### What needs to be done
Copy out each line of the material exactly. Pictures do not belong in the copy.
-- Input follows --
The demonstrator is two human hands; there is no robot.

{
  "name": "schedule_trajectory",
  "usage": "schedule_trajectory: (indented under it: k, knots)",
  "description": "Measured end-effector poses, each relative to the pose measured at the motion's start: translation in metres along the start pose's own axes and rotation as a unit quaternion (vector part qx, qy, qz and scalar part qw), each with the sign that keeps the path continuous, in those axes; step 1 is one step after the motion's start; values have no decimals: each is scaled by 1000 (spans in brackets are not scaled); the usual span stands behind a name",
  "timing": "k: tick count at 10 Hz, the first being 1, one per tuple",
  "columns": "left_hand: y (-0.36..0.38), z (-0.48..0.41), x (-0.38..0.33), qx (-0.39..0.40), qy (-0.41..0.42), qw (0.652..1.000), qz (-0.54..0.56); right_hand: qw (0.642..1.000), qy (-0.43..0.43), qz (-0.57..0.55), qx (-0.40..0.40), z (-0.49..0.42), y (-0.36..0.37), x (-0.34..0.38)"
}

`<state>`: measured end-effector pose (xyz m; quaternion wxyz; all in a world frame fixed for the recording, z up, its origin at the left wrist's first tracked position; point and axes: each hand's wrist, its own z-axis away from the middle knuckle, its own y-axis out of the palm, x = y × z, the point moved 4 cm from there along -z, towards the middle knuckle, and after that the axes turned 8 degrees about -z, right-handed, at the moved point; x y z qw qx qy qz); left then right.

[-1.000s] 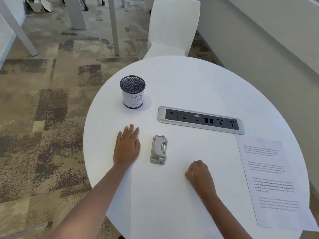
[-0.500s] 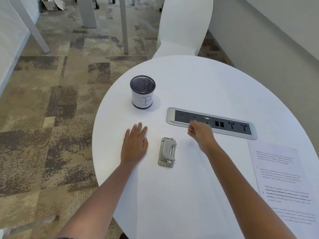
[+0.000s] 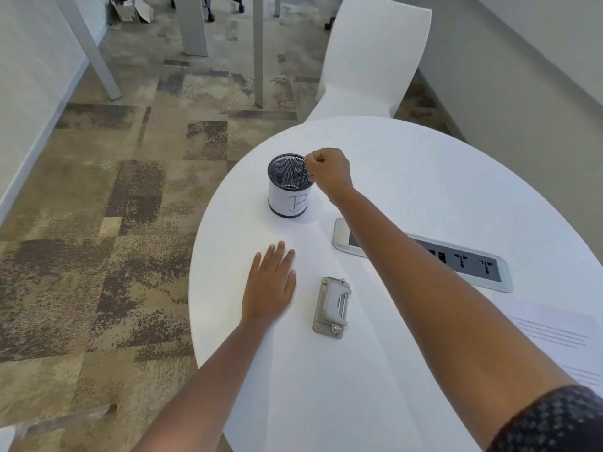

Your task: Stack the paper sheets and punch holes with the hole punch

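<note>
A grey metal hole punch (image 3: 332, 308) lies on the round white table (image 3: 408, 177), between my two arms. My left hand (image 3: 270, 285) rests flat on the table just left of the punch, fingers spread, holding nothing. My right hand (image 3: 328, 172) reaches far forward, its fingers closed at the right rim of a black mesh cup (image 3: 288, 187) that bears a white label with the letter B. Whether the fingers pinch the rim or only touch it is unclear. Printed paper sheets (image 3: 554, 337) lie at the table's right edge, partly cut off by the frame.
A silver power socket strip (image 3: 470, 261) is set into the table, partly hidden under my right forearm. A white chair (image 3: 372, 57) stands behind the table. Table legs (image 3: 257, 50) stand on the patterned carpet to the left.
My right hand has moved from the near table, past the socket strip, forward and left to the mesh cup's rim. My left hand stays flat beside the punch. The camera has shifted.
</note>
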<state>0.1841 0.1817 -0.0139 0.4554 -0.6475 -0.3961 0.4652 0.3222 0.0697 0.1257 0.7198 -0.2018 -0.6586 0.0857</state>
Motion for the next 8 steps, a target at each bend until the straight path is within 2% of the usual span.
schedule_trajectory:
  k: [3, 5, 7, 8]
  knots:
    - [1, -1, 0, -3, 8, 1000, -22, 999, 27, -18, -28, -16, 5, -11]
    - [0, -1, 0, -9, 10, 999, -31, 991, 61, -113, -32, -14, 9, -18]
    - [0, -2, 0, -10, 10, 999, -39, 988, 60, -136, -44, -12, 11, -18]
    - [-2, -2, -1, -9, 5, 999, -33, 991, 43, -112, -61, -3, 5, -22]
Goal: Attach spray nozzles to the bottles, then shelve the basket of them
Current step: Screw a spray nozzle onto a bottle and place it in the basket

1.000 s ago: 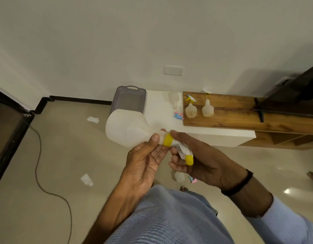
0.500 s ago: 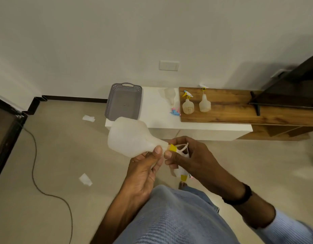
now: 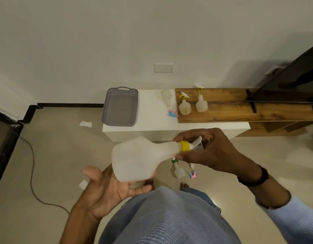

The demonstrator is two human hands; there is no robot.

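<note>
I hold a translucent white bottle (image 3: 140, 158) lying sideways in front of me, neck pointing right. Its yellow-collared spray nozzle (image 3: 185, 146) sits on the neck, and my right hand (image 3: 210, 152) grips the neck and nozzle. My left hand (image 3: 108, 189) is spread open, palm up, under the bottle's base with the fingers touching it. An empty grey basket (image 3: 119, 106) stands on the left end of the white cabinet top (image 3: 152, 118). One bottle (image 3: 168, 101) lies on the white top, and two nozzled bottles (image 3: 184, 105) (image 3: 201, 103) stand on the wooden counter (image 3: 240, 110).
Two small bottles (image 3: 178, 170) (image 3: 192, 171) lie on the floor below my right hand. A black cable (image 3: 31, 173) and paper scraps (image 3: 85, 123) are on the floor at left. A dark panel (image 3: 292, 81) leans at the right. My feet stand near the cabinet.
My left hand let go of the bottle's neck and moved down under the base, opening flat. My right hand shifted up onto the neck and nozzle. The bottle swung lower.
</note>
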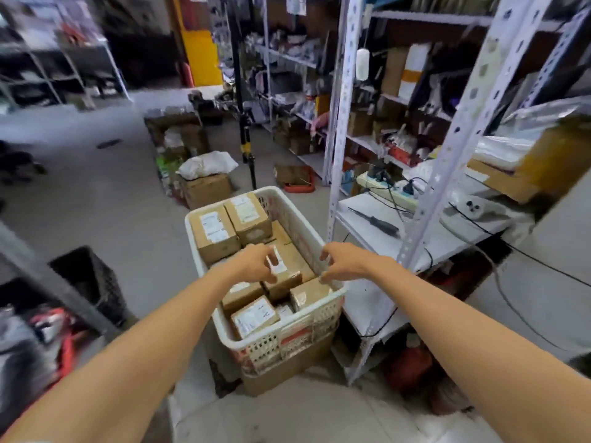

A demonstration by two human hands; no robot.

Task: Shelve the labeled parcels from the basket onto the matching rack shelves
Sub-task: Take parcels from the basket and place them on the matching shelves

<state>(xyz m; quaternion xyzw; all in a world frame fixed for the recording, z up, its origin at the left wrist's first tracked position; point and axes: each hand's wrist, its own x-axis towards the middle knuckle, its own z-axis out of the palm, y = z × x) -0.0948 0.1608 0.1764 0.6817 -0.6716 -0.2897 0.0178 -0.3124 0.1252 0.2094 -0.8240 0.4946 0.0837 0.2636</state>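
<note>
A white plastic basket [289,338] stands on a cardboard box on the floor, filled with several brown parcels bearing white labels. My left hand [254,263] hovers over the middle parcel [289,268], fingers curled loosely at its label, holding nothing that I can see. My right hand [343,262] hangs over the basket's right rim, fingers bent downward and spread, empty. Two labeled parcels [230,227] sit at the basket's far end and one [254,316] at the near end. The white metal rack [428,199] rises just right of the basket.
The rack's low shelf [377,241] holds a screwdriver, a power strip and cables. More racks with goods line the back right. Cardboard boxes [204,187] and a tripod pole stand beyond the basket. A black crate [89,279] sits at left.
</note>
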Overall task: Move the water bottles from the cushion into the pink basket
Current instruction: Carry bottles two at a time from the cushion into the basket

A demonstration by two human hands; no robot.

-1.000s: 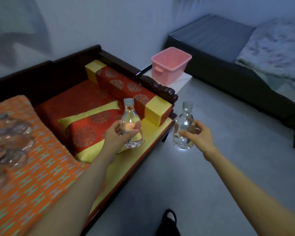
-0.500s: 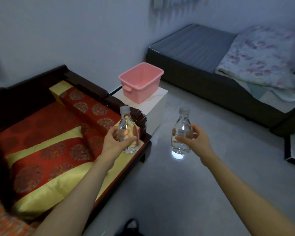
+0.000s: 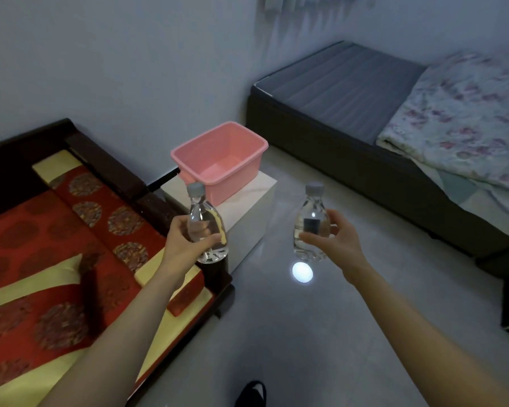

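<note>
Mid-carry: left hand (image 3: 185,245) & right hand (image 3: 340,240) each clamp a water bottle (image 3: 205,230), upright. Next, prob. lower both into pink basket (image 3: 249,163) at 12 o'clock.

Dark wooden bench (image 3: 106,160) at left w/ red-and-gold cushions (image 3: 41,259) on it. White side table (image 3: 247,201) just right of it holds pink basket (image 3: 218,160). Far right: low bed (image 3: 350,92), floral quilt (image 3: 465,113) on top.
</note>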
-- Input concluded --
### Answer to this exercise
The demonstrator is two human hands; there is no robot.

{
  "name": "schedule_trajectory",
  "usage": "schedule_trajectory: (indented under it: k, knots)",
  "description": "Measured end-effector poses, each relative to the pose measured at the motion's start: translation in metres along the start pose's own axes and rotation as a unit quaternion (vector part qx, qy, qz and scalar part qw), each with the sign that keeps the path continuous, in those axes; step 1 is one step after the motion's start; values have no decimals: each is scaled by 1000 (spans in brackets are not scaled); the usual span stands behind a name",
  "timing": "k: tick count at 10 Hz, the first being 1, one per tuple",
  "columns": "left_hand: y (-0.36..0.38), z (-0.48..0.41), x (-0.38..0.33), qx (-0.39..0.40), qy (-0.41..0.42), qw (0.652..1.000), qz (-0.54..0.56); right_hand: qw (0.642..1.000), qy (-0.43..0.43), qz (-0.57..0.55), qx (-0.40..0.40), z (-0.49..0.42), y (-0.36..0.37), x (-0.34..0.38)"
}

`<state>`: measured end-effector pose (xyz m; quaternion wxyz; all in a world frame fixed for the recording, z up, its origin at the left wrist's first tracked position; point and axes: each hand's wrist, its own z-axis away from the middle knuckle, its own y-axis out of the palm, x = y × z, the point moved 4 cm from there along -z, towards the middle knuckle, and after that the axes turned 8 degrees about -z, right-handed, at the moved point; x y z qw qx qy qz); left then right.

[-1.000s] 
[-0.500s] 
[+0.000s] 

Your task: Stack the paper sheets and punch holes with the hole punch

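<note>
A grey metal hole punch (image 3: 332, 308) lies on the round white table (image 3: 408, 177), between my two arms. My left hand (image 3: 270, 285) rests flat on the table just left of the punch, fingers spread, holding nothing. My right hand (image 3: 328, 172) reaches far forward, its fingers closed at the right rim of a black mesh cup (image 3: 288, 187) that bears a white label with the letter B. Whether the fingers pinch the rim or only touch it is unclear. Printed paper sheets (image 3: 554, 337) lie at the table's right edge, partly cut off by the frame.
A silver power socket strip (image 3: 470, 261) is set into the table, partly hidden under my right forearm. A white chair (image 3: 372, 57) stands behind the table. Table legs (image 3: 257, 50) stand on the patterned carpet to the left.
My right hand has moved from the near table, past the socket strip, forward and left to the mesh cup's rim. My left hand stays flat beside the punch. The camera has shifted.
</note>
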<state>0.1841 0.1817 -0.0139 0.4554 -0.6475 -0.3961 0.4652 0.3222 0.0697 0.1257 0.7198 -0.2018 -0.6586 0.0857</state>
Motion for the next 8 steps, a target at each bend until the straight path is within 2% of the usual span.
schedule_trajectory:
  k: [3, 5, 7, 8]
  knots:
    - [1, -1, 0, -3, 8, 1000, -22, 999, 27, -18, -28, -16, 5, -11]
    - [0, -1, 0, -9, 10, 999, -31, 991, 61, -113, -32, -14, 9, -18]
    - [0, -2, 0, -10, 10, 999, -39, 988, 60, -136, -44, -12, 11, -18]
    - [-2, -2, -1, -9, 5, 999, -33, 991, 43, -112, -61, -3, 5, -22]
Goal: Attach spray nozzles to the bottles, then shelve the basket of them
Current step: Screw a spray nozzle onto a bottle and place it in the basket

1.000 s ago: 
0.500 s ago: 
now: 

The demonstrator is two human hands; there is no robot.

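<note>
I hold a translucent white bottle (image 3: 140, 158) lying sideways in front of me, neck pointing right. Its yellow-collared spray nozzle (image 3: 185, 146) sits on the neck, and my right hand (image 3: 210, 152) grips the neck and nozzle. My left hand (image 3: 108, 189) is spread open, palm up, under the bottle's base with the fingers touching it. An empty grey basket (image 3: 119, 106) stands on the left end of the white cabinet top (image 3: 152, 118). One bottle (image 3: 168, 101) lies on the white top, and two nozzled bottles (image 3: 184, 105) (image 3: 201, 103) stand on the wooden counter (image 3: 240, 110).
Two small bottles (image 3: 178, 170) (image 3: 192, 171) lie on the floor below my right hand. A black cable (image 3: 31, 173) and paper scraps (image 3: 85, 123) are on the floor at left. A dark panel (image 3: 292, 81) leans at the right. My feet stand near the cabinet.
My left hand let go of the bottle's neck and moved down under the base, opening flat. My right hand shifted up onto the neck and nozzle. The bottle swung lower.
</note>
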
A demonstration by two human hands; no robot.

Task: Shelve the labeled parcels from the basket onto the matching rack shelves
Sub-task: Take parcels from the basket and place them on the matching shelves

<state>(xyz m; quaternion xyzw; all in a world frame fixed for the recording, z up, its origin at the left wrist's first tracked position; point and axes: each hand's wrist, its own x-axis towards the middle knuckle, its own z-axis out of the palm, y = z × x) -0.0948 0.1608 0.1764 0.6817 -0.6716 -0.2897 0.0178 -0.3124 0.1252 0.2094 -0.8240 0.4946 0.0837 0.2636</state>
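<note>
A white plastic basket [289,338] stands on a cardboard box on the floor, filled with several brown parcels bearing white labels. My left hand [254,263] hovers over the middle parcel [289,268], fingers curled loosely at its label, holding nothing that I can see. My right hand [343,262] hangs over the basket's right rim, fingers bent downward and spread, empty. Two labeled parcels [230,227] sit at the basket's far end and one [254,316] at the near end. The white metal rack [428,199] rises just right of the basket.
The rack's low shelf [377,241] holds a screwdriver, a power strip and cables. More racks with goods line the back right. Cardboard boxes [204,187] and a tripod pole stand beyond the basket. A black crate [89,279] sits at left.
</note>
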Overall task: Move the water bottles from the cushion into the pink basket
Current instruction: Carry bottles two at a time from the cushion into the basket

A demonstration by two human hands; no robot.

-1.000s: 
-0.500s: 
+0.000s: 

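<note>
Mid-carry: left hand (image 3: 185,245) & right hand (image 3: 340,240) each clamp a water bottle (image 3: 205,230), upright. Next, prob. lower both into pink basket (image 3: 249,163) at 12 o'clock.

Dark wooden bench (image 3: 106,160) at left w/ red-and-gold cushions (image 3: 41,259) on it. White side table (image 3: 247,201) just right of it holds pink basket (image 3: 218,160). Far right: low bed (image 3: 350,92), floral quilt (image 3: 465,113) on top.
</note>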

This answer is complete.